He pressed a button; in the entrance to the cabin in the sky the girl appeared, like an apparition. She approached, her hair a golden halo, her tunic transparent against the glare of the summer day. "Yes?"
"Oona, please"
She seemed familiar with the boss' code. With a smile on her lips she walked over to one of the pillars, opened a hidden recess and brought out the Scotch and syphon using an Egyptian clay tablet for a tray. With surgical exactitude Scriven poured out a good two fingers for his guest and an exceedingly small one for himself. "Stay with us for a moment, Oona, please," he said. "I didn't tell you the idea behind my calling Dr. Lee; you might be interested."
Wordlessly she slid into a seat, attentive and yet fading somehow into the background, as if trying to remain unnoticed. In that she did not succeed. Her beauty was such that its very presence changed the atmosphere; it put Lee under a strain to keep his eyes off her. As to Scriven, he seemed to address her almost as much as he did Lee.

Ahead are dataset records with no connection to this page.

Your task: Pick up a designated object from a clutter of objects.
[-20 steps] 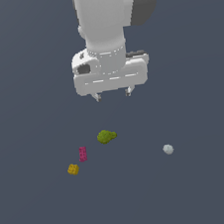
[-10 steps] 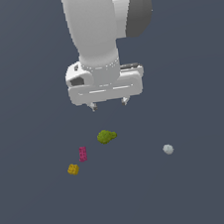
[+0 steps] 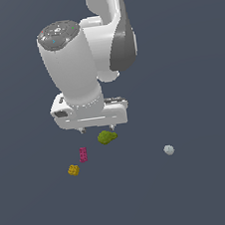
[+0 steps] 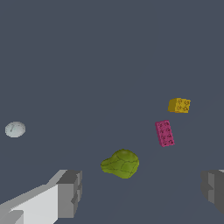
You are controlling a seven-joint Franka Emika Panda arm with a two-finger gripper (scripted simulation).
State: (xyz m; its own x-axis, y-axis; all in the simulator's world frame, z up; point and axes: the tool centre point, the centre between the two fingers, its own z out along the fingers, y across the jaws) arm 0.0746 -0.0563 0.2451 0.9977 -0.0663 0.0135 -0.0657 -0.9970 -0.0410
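Note:
The designated object, a tiny yellow-orange studded block (image 3: 73, 170) (image 4: 179, 105), lies on the dark floor at the exterior view's lower left. Beside it lies a magenta studded brick (image 3: 83, 154) (image 4: 165, 133). An olive-green lumpy blob (image 3: 106, 137) (image 4: 120, 164) and a pale grey-white ball (image 3: 168, 150) (image 4: 15, 129) complete the clutter. My gripper (image 3: 96, 129) (image 4: 142, 192) hangs open above the floor, just over the green blob, with nothing between its fingers. The yellow block sits apart from it, past the magenta brick.
The dark grey floor (image 3: 205, 192) runs flat in every direction with no edges in view. The white arm (image 3: 88, 62) fills the upper middle of the exterior view.
The arm has swung toward the exterior view's left and dropped lower, bringing the gripper close over the green blob. The four items have not moved.

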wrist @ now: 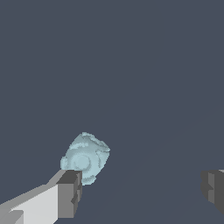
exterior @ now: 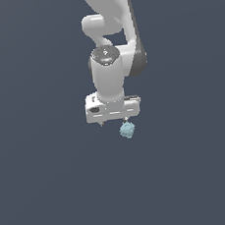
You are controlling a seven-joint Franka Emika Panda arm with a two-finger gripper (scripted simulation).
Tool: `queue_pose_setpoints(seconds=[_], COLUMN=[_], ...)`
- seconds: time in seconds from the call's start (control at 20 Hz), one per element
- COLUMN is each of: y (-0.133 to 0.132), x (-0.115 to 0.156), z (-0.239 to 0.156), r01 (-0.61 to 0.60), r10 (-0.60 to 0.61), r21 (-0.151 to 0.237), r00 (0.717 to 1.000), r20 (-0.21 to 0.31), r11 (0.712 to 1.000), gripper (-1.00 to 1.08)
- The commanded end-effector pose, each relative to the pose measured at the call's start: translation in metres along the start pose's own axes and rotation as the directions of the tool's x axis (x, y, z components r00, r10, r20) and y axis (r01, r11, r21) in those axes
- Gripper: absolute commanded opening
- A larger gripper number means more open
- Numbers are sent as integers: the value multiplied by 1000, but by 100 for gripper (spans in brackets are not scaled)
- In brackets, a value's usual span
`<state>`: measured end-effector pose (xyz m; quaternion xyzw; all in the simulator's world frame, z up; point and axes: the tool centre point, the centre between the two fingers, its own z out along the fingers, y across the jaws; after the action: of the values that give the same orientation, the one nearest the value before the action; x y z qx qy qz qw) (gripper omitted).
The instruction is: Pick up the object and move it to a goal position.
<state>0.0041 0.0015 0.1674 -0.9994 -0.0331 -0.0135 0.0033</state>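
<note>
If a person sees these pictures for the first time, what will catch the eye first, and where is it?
First comes the white robot arm, hanging down the middle of the exterior view against a plain dark grey background. Next is the small pale-blue lumpy object just under the gripper, toward the exterior view's right. In the wrist view the fingers stand wide apart, the object beside one of them.

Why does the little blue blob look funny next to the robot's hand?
The blob isn't centred in the gripper. It sits right beside one fingertip, while the other fingertip is far away. The jaws stand wide open, so nothing grips it. Otherwise, nothing looks broken or spilled.
</note>
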Motion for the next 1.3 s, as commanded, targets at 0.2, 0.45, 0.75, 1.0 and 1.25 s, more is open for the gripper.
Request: queue_pose_setpoints(seconds=[0.2,0.45,0.75,1.0,1.25], y=[-5,-14,-28,-41,-52], x=[-2,-4,-10,-16,-23], z=[6,15,31,47,60], r01=[-41,-106,-219,-328,-423], r10=[41,106,219,328,423], r21=[1,1,-1,-5,-10], r00=[999,994,976,944,906], r20=[2,6,11,16,19], r11=[999,994,976,945,906], gripper=[100,100,100,100,100])
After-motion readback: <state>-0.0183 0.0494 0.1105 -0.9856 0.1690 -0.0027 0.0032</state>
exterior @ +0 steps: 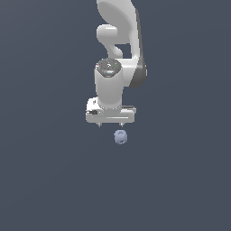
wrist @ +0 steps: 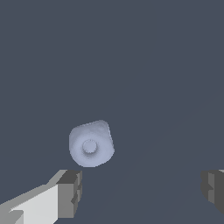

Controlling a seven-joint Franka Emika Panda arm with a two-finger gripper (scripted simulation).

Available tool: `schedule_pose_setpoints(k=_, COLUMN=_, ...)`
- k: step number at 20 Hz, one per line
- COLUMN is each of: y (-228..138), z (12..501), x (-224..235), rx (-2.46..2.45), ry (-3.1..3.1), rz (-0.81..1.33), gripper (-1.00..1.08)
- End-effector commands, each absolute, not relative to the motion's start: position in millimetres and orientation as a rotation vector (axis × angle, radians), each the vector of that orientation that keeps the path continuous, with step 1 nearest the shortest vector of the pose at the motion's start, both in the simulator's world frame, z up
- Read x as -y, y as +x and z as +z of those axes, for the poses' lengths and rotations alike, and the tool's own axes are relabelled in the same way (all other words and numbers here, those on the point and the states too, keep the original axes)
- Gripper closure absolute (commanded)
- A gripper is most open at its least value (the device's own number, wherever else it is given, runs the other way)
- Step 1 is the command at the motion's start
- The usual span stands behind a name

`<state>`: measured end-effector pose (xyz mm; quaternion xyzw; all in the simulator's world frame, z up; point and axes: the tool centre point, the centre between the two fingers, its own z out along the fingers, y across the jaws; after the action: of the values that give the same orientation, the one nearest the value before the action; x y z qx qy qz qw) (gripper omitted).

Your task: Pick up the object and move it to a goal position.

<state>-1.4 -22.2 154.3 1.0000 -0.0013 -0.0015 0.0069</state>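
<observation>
The object [exterior: 120, 137] is a small pale lavender-blue rounded lump with a ring-like hollow on its face, lying on the flat grey floor. In the exterior view it sits just below the white gripper [exterior: 110, 125], slightly toward the exterior view's right. In the wrist view the object [wrist: 91, 144] lies ahead of the gripper [wrist: 142, 188], outside the gap between the fingers and nearer to one finger [wrist: 70, 192]. The other finger [wrist: 213, 189] stands far apart from it. The jaws are wide open and empty.
The white arm [exterior: 118, 40] rises behind the gripper in the exterior view. The plain dark grey floor [exterior: 180, 180] fills the rest of both views.
</observation>
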Motion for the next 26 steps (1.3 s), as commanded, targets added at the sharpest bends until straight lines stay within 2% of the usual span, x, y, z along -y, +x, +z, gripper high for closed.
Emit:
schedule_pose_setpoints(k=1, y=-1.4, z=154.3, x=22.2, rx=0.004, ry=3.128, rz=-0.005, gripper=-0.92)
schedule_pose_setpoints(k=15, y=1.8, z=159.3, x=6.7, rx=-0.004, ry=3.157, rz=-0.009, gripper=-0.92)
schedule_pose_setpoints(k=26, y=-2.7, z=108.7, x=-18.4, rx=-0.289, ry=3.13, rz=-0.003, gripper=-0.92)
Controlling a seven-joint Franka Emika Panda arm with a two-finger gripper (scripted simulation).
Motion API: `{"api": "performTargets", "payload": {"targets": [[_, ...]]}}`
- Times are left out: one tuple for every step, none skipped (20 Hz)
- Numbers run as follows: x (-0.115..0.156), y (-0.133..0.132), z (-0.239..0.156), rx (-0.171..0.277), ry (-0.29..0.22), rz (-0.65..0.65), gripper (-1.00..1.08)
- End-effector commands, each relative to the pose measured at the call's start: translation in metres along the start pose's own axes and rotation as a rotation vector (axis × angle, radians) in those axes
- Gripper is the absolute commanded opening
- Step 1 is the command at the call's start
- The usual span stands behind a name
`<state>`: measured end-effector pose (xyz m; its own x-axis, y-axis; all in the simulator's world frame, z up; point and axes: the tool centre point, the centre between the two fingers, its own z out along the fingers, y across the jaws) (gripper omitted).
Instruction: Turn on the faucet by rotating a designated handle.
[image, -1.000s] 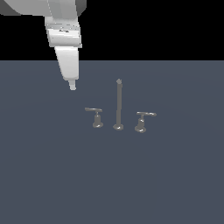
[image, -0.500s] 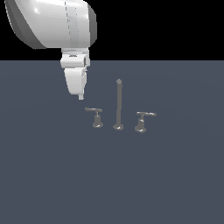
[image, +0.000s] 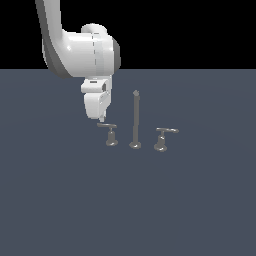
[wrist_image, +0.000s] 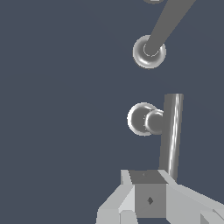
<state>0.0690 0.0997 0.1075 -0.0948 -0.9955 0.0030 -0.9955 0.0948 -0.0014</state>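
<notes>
The faucet (image: 135, 131) stands on the dark grey counter (image: 60, 200) as three separate grey metal pieces in a row; the tall thin spout rod (image: 135, 117) rises upright in the middle, with a lever on a round base to each side. The handle (image: 107, 126), a thin flat straight bar on a short post, is the piece toward the exterior view's left; the chunkier lever (image: 166, 131) sits toward the exterior view's right, well apart from the arm. The white Panda arm (image: 80, 50) reaches down from above; its fingers (image: 102, 119) hang just over the outer end of the handle's bar, very near it, though contact cannot be told. In the wrist view the bar (wrist_image: 172, 135) runs straight out from beside the pale fingers (wrist_image: 148, 199), its post and round base (wrist_image: 141, 119) alongside; whether the fingers are parted or closed cannot be told, and nothing is seen held between them.
</notes>
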Motion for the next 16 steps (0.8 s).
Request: {"api": "performTargets", "payload": {"targets": [[0.004, -0.008, 0.008, 0.000, 0.000, 0.038, -1.00], [0.005, -0.011, 0.011, 0.000, 0.000, 0.049, -1.00], [0.006, -0.013, 0.013, -0.001, -0.001, 0.059, -1.00], [0.007, -0.014, 0.015, -0.001, -0.001, 0.067, -1.00], [0.008, -0.016, 0.016, -0.001, -0.001, 0.074, -1.00], [0.009, -0.017, 0.017, -0.001, -0.001, 0.079, -1.00], [0.009, -0.018, 0.018, -0.001, -0.001, 0.083, -1.00], [0.009, -0.018, 0.018, -0.001, -0.002, 0.086, -1.00], [0.010, -0.018, 0.019, -0.001, -0.002, 0.086, -1.00], [0.010, -0.018, 0.019, -0.001, -0.002, 0.086, -1.00], [0.010, -0.018, 0.019, -0.001, -0.002, 0.086, -1.00], [0.010, -0.018, 0.019, -0.001, -0.002, 0.086, -1.00], [0.010, -0.018, 0.019, -0.002, -0.001, 0.086, -1.00], [0.007, -0.015, 0.018, -0.002, -0.001, 0.086, -1.00], [0.005, -0.012, 0.018, -0.002, -0.001, 0.086, -1.00], [0.003, -0.009, 0.018, -0.002, -0.001, 0.086, -1.00]]}}
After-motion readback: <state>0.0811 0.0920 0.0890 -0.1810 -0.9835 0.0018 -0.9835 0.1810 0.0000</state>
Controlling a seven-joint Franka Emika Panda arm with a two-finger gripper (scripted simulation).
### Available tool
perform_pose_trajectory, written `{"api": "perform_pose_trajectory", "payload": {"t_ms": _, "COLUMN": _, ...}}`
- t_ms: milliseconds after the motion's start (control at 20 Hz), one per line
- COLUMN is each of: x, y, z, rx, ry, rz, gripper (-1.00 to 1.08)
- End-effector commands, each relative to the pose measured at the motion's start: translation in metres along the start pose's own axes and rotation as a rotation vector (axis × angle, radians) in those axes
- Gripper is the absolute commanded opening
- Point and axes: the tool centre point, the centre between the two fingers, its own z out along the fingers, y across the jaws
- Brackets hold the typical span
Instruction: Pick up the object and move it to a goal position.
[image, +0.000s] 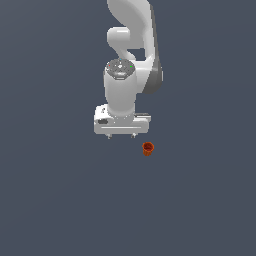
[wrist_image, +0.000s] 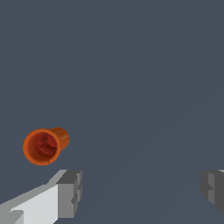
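While the white arm (image: 127, 60) reaches down over the plain dark grey surface (image: 55, 200), its fingers (image: 121, 136) stand spread wide apart and hold nothing. In the wrist view one finger pad (wrist_image: 70, 194) shows at one side and the other pad sits at the far edge of the picture, with bare surface filling the broad gap between them. The cup (image: 148, 148), small and orange-red, sits on the surface just off to the exterior view's right of the hand and a little nearer the camera, close to the fingers but not touching them and not between them. Seen from the wrist, the cup (wrist_image: 44, 145) shows its round rim and darker inside turned toward the camera, the narrower base pointing away behind it. It lies outside the gap, beside the nearer finger pad, with a clear strip of grey between the two. Whether the cup stands upright or lies tipped on its side cannot be told for certain
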Motion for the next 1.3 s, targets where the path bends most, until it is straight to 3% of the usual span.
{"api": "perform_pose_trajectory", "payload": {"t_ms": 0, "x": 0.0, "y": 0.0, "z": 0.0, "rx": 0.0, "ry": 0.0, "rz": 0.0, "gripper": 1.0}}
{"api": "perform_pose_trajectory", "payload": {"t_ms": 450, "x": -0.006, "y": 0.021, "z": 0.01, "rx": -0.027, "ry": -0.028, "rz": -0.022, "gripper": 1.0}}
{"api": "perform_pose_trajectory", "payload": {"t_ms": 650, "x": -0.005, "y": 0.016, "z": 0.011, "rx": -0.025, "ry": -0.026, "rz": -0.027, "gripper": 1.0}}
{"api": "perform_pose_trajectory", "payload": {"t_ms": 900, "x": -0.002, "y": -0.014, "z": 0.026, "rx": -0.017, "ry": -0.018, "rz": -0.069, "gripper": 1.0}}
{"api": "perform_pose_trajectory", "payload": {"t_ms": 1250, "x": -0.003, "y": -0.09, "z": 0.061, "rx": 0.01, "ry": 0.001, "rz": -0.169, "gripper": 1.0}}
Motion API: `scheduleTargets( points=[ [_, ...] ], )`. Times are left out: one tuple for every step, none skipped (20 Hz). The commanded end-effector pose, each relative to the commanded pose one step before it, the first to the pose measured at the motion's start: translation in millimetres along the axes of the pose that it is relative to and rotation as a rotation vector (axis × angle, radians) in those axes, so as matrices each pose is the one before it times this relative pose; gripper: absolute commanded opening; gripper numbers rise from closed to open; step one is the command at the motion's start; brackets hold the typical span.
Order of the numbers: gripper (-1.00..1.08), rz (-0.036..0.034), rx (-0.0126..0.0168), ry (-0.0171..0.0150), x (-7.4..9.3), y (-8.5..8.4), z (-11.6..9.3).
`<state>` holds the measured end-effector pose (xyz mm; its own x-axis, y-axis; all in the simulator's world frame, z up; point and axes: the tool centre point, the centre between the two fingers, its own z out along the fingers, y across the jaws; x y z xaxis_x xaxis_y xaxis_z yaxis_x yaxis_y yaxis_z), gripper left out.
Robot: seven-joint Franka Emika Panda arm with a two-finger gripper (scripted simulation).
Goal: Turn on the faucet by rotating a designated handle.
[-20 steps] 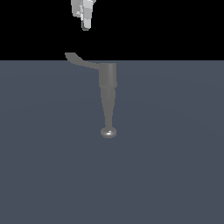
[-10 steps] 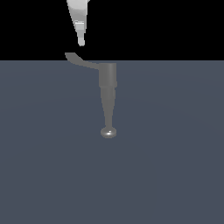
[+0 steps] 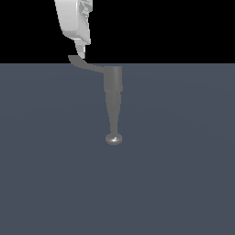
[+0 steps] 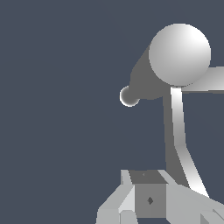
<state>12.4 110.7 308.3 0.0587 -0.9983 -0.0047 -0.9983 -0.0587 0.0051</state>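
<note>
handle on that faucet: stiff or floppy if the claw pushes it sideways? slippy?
Probably stiff: the handle is a thin, flat, metal-looking lever, so it should swing about the faucet cylinder rather than bend. Likely slippery: its smooth curved surface and upturned tip could let the claw slide off. The faucet itself looks fixed, unlikely to tip.

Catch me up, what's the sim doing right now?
A Panda arm is going for the faucet. Its claw sits at the flared tip of the handle, the thin lever sticking out toward the exterior view's left. Contact looks close but can't be confirmed, nor whether the claw is open.
</note>
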Motion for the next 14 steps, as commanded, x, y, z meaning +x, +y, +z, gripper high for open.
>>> scheduleTargets(
  points=[
    [-1.0, 0.02585, 0.00284, 0.00225, -2.95, -3.88, 4.37],
    [-1.0, 0.00712, 0.00062, 0.00062, -0.91, -1.02, 1.33],
    [-1.0, 0.00601, 0.00053, 0.00052, -0.78, -0.85, 1.13],
    [-1.0, 0.00494, 0.00044, 0.00043, -0.63, -0.69, 0.93],
    [-1.0, 0.00382, 0.00034, 0.00033, -0.51, -0.53, 0.72],
    [-1.0, 0.00274, 0.00025, 0.00024, -0.36, -0.38, 0.52],
    [-1.0, 0.00168, 0.00015, 0.00014, -0.2, -0.23, 0.31],
    [-1.0, 0.00069, 0.00006, 0.00006, 0.0, -0.09, 0.1],
    [-1.0, 0.0, 0.0, 0.0, 0.0, 0.0, 0.0],
    [-1.0, 0.0, 0.0, 0.0, 0.0, 0.0, 0.0],
    [-1.0, 0.0, 0.0, 0.0, 0.0, 0.0, 0.0],
    [-1.0, -0.00114, -0.00037, -0.00001, -0.08, 0.18, 0.02],
    [-1.0, 0.0, 0.0, 0.0, 0.07, 2.98, 0.02],
    [-1.0, 0.0, 0.0, 0.0, 0.07, 3.0, 0.02]
  ],
)
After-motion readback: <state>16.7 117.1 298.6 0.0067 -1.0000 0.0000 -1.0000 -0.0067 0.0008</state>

"You have met Dr. Lee, haven't you, Oona; but do you know whom you have met? He probably wouldn't admit it; nevertheless Dr. Lee is the most successful peacemaker on earth, I think. He has just put an end to the oldest war in this world between the two most venerable civilizations in existence. That war between the states of the ants and the states of the termites has been waged with never abating fury for millions of years—until Dr. Lee came along with the perfect solution of the eternal dispute. All he did was to crossbreed the belligerents and now we have "united nations", Ant-termes-pacificus-Lee which lives up to the spirit of its name. Elementary, isn't it?"
"So elementary," the girl said with ironical sweetness, "that the so-called peacemakers of the international conferences must have considered it below their dignity to stoop to it. How exactly did you do it; I mean the crossbreeding?"
Lee felt his cheeks burn; it was extremely irritating that this should happen to him every time Oona Dahlborg spoke to him, especially when it was in praise.
"It wasn't too hard," he said depreciatingly. "The main difficulty lay not with the termite queen nor with the furtive little king of the ants themselves. Biggest trouble was in getting the potential lovers together against the bulldog determination of their palace guards. To use force was out of the question. So I had to trick the guards, smuggle in the male and keep him hidden under the royal abdomen of his spouse."
She smiled amused. "What a perfect classic; the story of Romeo and Juliet all over—and with you in the role of the nurse."
Lee blushed still deeper at that. "Yes", he admitted, "I was very much reminded of that story and my role in it. Only I had to avoid the tragic end."
"And how did you avoid the Shakespearean end?"
"In the best cloak and dagger manner, Miss Dahlborg. First I made the guards drunk; that's easy enough with termites. Then I broke into the chamber where they keep the queen immured. I killed her legitimate consort and substituted my own candidate after having anointed him with the genuine termite smell. Finally I re-immured the pair. There are only little holes in the walls through which the royal family is serviced, they are never really in touch with their guards. That's why it could work."
"And thus they lived happy forever afterwards," the girl concluded.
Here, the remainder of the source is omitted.